DigitalDialog  /  12. April 2022, 15:00 - 16:00

Tackling Unwanted Bias in Artificial Intelligence

Insights into the IBM Open Source Toolkit “AI Fairness 360”

Biases in Artificial Intelligence (AI) can be defined as an anomaly in the output of machine learning algorithms contributing to discrimination against certain groups of people. Participants of the event will learn about bias in AI and how to combat it. Kush Varshney, Distinguished Research Staff Member at IBM, presents the free anti-bias tool AI Fairness 360 and joins us to discuss bias in AI.

Kush R. Varshney, researcher and manager of IBM Research in New York, conducts research in this area and has developed the open-source software toolkit “AI Fairness 360 Toolkit (AIF360)” with his team, which can help to detect and remove biases in machine learning models. During a talk of about half an hour and a discussion following, he will provide insight into the extent to which “AI Fairness 360” can detect and mitigate discrimination and biases in artificial intelligence.

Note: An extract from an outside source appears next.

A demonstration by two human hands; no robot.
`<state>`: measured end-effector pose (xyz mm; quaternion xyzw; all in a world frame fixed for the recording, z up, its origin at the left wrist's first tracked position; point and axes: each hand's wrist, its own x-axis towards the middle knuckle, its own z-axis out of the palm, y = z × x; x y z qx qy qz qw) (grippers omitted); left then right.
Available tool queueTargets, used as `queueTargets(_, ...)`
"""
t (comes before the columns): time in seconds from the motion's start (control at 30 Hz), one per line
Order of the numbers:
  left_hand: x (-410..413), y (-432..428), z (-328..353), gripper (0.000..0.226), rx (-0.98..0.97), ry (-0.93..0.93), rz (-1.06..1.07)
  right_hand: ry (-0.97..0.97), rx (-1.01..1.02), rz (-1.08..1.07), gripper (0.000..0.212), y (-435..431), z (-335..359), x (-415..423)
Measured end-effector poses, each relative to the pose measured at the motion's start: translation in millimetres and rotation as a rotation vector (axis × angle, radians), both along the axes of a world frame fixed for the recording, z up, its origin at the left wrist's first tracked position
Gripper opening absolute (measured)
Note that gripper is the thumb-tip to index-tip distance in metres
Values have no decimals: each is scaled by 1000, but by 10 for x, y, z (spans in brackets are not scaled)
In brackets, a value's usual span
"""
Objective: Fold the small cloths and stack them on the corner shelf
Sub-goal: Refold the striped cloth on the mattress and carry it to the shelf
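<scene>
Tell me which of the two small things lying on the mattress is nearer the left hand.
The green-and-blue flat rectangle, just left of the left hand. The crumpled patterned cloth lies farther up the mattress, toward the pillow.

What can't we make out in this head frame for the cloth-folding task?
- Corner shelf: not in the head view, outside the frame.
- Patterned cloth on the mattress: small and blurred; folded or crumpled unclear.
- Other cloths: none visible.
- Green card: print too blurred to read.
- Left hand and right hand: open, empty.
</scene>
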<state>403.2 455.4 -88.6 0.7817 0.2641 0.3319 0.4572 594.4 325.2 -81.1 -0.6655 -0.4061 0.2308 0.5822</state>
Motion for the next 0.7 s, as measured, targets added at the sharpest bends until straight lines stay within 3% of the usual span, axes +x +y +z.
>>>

The event will cover the topics:

  • Bias in Research and Development, Bias in AI
  • IBM Open Source Toolkit “AI Fairness 360”

The panel discussion will take place as part of the block seminar “Hacking Innovation Bias” at TU Berlin, designed and moderated by Dr. Clemens Striebing (Fraunhofer IAO Senior Researcher) and Regina Sipos (TU Berlin Research Associate). Here, the students will address the extent to which gender stereotypes are reproduced in research and development processes in engineering and technology and what this means for the end products of these processes.


The event is intended for

Established and prospective scientists:in the field of AI and general engineering sciences and equal opportunity officers.